What is required | What is the number of lines in the records that contain "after"? Give only that number.

Data excerpts |
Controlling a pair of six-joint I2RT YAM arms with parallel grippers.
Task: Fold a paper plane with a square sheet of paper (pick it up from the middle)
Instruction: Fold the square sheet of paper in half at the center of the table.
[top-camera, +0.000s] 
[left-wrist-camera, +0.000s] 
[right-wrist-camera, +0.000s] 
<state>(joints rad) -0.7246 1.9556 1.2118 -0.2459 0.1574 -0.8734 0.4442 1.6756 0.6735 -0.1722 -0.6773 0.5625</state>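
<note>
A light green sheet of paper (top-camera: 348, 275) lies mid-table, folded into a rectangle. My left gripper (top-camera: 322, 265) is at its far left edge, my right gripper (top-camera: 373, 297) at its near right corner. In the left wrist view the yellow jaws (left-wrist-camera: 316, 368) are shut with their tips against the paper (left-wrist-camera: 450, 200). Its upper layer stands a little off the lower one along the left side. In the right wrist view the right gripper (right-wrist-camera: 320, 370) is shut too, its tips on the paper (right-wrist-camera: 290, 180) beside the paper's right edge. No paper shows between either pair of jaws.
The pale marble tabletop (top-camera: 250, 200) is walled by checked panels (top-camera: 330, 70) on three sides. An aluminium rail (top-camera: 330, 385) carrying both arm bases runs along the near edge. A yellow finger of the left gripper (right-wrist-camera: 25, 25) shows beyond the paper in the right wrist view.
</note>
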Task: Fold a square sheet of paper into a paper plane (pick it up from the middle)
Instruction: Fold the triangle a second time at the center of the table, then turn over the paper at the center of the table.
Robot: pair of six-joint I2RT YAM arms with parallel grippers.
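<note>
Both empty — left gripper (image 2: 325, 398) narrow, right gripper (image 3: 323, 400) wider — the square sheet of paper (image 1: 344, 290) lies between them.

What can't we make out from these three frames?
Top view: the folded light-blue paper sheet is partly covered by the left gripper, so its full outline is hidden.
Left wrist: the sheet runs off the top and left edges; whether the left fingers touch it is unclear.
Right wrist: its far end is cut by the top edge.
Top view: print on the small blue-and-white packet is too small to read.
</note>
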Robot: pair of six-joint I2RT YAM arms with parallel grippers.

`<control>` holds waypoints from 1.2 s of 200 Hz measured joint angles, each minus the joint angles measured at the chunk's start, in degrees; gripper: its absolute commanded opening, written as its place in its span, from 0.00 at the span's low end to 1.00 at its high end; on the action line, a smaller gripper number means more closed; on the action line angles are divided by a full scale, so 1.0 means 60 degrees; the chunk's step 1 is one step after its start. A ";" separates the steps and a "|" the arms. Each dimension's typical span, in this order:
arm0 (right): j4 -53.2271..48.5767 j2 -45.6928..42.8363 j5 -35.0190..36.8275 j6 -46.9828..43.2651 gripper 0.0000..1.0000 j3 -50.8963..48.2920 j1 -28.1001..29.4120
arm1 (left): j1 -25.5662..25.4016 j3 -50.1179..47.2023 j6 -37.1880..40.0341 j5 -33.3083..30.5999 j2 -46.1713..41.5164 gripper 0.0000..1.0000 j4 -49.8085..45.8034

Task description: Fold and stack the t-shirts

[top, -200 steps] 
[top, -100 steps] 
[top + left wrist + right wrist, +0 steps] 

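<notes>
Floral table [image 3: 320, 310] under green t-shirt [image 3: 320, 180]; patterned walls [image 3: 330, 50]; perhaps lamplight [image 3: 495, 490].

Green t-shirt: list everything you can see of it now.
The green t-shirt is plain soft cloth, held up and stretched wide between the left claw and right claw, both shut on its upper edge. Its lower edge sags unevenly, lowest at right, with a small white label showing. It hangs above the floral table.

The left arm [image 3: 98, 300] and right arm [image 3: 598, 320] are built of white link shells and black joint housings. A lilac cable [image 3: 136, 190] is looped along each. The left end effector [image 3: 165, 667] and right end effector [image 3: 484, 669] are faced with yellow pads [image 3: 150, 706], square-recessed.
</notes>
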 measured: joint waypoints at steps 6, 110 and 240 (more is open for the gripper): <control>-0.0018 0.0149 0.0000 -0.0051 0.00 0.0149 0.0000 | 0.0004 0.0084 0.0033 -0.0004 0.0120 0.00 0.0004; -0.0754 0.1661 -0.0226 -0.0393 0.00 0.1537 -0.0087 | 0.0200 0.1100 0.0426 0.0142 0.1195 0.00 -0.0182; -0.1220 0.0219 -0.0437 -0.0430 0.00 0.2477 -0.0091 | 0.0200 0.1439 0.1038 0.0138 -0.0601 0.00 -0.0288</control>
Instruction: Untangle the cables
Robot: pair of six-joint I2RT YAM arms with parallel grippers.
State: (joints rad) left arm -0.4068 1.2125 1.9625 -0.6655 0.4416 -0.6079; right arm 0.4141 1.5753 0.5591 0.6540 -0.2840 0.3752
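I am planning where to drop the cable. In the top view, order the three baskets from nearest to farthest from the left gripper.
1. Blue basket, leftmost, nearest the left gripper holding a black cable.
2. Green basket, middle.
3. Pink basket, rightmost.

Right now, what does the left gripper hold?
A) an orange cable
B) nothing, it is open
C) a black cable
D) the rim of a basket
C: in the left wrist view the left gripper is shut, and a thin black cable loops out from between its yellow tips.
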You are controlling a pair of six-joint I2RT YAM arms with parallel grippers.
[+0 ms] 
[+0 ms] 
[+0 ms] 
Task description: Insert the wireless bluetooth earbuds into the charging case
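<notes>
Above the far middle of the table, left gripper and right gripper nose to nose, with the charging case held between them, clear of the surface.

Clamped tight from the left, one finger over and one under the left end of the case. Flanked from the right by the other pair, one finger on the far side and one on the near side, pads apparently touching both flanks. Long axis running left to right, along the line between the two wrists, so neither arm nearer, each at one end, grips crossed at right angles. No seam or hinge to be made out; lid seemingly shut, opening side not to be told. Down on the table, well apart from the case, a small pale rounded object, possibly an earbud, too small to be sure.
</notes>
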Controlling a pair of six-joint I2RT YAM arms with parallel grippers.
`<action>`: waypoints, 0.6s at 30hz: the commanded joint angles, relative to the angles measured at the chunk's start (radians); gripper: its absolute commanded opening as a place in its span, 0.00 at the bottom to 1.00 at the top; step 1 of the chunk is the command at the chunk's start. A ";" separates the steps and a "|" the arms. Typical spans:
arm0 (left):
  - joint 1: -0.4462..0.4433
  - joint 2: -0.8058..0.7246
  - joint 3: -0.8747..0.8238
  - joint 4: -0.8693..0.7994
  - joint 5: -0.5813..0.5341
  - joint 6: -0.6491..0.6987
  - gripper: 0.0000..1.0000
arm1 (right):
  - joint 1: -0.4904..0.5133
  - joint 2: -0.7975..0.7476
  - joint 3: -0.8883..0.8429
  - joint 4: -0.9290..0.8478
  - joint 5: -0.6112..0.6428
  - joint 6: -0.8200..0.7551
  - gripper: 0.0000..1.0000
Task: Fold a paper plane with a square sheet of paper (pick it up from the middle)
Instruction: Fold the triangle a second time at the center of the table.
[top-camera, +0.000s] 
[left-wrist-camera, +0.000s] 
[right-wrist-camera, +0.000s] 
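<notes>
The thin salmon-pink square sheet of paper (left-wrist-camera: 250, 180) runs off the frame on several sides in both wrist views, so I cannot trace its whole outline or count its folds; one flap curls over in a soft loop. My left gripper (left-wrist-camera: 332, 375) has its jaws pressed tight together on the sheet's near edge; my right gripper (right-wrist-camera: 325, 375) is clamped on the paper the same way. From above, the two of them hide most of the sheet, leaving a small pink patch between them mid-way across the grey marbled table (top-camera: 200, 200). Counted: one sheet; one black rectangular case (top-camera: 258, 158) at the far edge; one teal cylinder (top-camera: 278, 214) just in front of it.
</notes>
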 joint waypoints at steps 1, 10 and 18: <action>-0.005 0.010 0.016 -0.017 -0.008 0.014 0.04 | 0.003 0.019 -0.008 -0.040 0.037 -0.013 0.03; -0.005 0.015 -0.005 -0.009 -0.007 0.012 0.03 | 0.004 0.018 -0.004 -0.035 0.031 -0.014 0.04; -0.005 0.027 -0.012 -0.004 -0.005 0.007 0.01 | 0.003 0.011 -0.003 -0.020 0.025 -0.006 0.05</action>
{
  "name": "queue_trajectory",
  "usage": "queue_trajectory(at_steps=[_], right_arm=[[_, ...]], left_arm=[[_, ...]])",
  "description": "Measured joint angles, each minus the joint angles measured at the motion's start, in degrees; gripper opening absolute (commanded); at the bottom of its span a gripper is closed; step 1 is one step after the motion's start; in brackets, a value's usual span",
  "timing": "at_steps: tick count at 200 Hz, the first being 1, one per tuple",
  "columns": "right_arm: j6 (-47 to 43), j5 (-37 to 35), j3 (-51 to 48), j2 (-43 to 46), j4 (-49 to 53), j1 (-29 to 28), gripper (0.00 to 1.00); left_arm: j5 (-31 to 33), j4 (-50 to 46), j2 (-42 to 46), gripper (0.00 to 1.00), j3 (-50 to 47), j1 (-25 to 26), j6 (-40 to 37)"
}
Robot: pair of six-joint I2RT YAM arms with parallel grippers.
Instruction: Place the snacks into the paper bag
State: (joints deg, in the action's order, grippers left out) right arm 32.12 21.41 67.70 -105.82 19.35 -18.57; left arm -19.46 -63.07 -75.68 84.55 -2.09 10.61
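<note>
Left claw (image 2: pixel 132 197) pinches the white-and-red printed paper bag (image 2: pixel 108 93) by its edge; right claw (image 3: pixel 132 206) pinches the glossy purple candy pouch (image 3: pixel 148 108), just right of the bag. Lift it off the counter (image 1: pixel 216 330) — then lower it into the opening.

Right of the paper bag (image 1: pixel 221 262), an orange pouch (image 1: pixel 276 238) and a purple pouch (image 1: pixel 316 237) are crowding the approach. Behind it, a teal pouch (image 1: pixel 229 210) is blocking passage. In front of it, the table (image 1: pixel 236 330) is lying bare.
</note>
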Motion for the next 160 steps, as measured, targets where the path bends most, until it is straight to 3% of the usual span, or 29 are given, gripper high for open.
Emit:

Output of the task | 2